**What the task requires:** In the listing that follows, the lines starting at the one containing "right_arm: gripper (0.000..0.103" and ending at the one containing "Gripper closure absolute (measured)" are to be returned exactly, both boundary lines included, and no others.
· · · · ·
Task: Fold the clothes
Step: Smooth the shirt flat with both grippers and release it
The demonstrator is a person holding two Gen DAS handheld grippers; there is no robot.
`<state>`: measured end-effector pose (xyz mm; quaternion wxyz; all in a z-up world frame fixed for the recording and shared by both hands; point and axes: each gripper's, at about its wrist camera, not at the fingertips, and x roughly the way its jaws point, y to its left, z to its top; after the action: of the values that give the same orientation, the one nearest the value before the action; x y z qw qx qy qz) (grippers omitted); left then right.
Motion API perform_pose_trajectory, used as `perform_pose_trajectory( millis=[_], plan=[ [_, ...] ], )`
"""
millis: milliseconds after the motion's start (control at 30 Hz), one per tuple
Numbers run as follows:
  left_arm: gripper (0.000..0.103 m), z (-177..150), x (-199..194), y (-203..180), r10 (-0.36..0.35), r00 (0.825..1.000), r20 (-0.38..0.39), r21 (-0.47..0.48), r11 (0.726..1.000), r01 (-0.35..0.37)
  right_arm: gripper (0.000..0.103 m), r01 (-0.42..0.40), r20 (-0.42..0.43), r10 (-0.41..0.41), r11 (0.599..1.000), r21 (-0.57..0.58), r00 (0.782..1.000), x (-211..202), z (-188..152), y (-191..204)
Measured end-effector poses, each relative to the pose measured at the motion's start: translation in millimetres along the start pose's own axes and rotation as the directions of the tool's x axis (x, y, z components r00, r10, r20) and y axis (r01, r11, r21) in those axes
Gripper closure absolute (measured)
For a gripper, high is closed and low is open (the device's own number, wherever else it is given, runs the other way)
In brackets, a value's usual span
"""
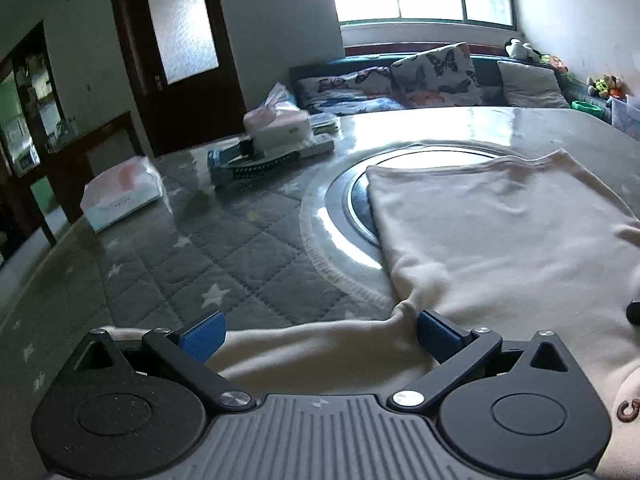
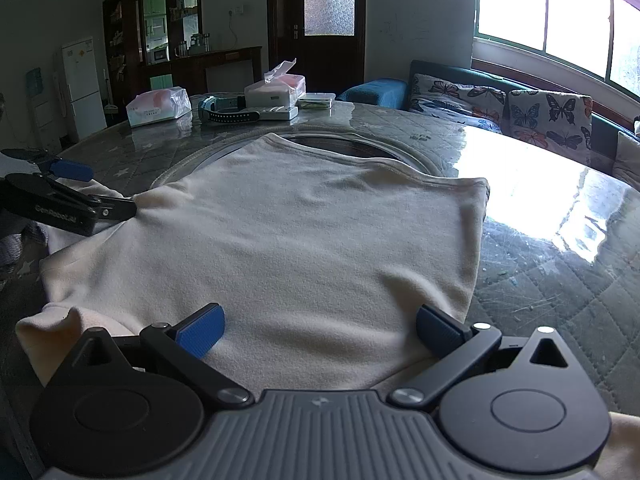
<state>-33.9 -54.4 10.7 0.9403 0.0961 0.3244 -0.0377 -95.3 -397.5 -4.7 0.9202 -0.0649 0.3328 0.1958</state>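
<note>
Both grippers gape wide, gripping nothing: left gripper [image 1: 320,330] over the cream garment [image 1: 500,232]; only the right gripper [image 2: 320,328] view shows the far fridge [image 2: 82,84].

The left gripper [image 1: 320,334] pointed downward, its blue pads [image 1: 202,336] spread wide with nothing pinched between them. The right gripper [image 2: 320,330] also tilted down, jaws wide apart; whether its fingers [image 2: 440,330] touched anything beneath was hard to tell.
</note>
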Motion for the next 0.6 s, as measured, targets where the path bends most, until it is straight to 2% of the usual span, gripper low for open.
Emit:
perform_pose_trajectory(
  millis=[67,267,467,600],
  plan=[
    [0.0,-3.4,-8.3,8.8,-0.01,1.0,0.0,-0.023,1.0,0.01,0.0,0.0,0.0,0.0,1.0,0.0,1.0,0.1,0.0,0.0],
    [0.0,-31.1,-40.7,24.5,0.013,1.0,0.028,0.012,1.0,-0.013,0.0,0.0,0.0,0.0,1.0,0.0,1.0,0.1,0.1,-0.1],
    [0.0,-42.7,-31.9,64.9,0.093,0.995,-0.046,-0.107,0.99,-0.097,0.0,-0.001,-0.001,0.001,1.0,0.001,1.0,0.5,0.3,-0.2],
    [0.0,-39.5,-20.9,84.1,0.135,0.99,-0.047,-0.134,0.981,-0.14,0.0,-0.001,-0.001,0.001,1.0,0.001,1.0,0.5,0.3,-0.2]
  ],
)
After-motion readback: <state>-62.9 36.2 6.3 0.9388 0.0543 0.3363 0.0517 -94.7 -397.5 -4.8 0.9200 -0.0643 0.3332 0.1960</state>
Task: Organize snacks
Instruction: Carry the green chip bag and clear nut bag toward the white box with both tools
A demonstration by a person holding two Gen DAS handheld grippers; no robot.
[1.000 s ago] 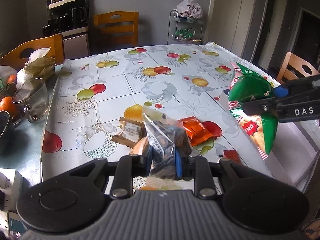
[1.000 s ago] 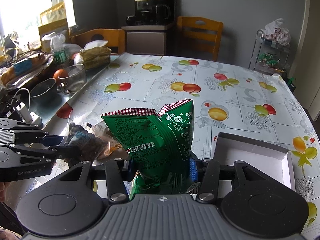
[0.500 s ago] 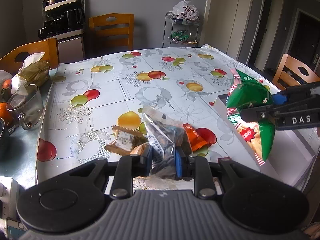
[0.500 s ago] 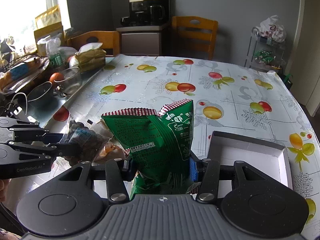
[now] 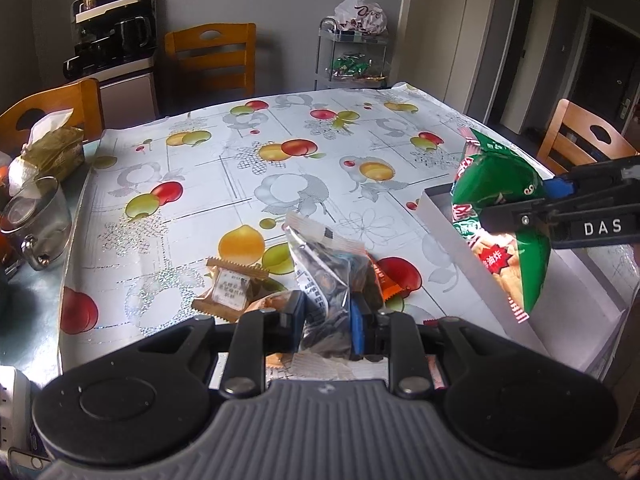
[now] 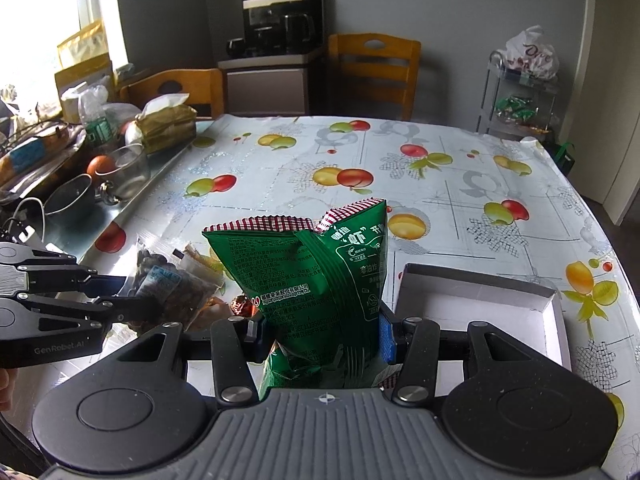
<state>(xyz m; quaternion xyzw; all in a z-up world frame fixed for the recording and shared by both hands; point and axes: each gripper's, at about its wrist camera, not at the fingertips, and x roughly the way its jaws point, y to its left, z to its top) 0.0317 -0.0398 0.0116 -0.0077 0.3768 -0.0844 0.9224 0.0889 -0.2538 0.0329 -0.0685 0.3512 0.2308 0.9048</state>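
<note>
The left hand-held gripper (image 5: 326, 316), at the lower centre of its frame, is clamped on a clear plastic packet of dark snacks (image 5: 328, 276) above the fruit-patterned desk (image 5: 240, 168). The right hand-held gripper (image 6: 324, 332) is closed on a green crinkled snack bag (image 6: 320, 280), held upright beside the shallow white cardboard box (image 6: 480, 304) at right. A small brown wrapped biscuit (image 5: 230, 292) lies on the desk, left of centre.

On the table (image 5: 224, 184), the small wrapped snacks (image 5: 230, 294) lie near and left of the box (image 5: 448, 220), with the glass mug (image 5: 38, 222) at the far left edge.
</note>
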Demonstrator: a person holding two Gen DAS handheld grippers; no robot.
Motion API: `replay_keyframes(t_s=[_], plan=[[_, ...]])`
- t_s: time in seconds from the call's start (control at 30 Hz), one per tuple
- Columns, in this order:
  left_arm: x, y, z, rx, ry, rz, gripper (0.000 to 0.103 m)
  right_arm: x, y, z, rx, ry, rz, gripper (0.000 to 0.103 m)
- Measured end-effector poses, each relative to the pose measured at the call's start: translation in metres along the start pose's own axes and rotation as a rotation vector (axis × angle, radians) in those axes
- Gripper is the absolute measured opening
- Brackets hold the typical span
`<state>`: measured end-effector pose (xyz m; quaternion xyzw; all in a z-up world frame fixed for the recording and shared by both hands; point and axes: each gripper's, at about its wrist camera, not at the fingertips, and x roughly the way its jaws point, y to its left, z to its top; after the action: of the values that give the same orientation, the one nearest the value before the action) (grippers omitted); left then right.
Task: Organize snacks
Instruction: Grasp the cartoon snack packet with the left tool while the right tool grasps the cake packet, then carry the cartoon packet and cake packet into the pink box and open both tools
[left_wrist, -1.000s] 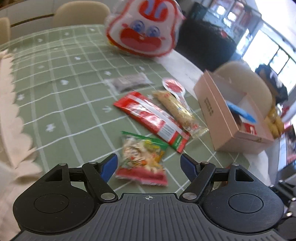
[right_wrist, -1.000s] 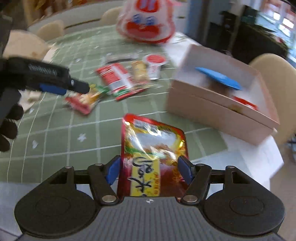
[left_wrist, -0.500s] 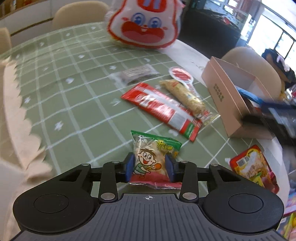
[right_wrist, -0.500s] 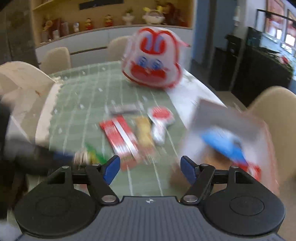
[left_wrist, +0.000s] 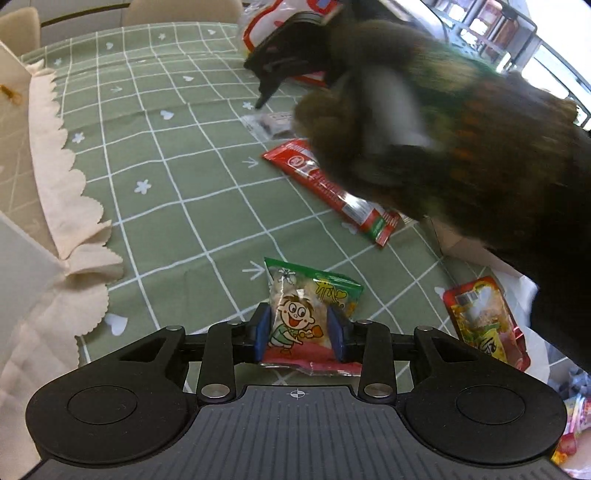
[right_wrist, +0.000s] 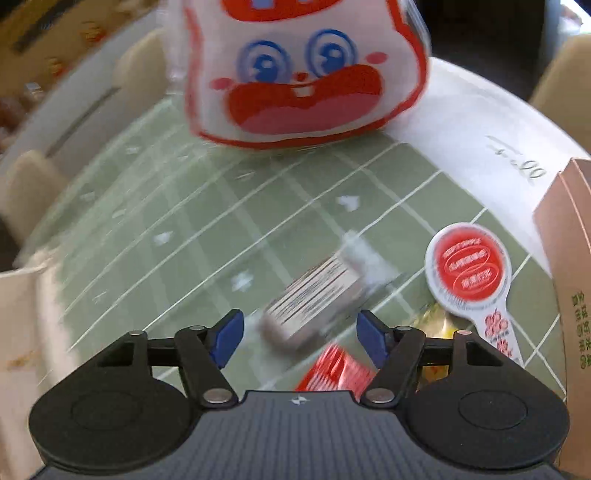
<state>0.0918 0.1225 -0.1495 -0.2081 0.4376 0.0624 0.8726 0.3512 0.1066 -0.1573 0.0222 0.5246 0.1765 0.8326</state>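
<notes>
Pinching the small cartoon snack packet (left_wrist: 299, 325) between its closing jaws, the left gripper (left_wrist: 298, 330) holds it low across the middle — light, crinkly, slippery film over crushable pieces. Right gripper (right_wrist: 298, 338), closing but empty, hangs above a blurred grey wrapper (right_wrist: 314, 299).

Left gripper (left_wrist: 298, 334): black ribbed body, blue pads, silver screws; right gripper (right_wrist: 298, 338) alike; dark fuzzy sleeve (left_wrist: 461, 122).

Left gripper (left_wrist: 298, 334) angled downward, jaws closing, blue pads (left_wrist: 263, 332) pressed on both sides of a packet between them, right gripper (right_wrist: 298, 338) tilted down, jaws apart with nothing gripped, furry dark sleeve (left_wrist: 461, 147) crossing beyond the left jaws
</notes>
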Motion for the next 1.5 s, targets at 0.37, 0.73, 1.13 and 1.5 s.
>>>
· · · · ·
**Answer space:**
  right_arm: gripper (0.000..0.103 m), r01 (-0.42..0.40), r20 (-0.42..0.43), r10 (-0.41..0.41), r11 (0.599..1.000), r21 (-0.57..0.58), r00 (0.782..1.000), x (-211..202), z (-188..152), y (-191..204)
Measured end-effector poses, each relative to the pose measured at the motion's start: translation in millimetres along the start pose's own axes and rotation as the directions of the tool's x axis (x, y, z components r00, r10, r20) and y axis (r01, r11, r21) in those axes
Gripper closure absolute (measured)

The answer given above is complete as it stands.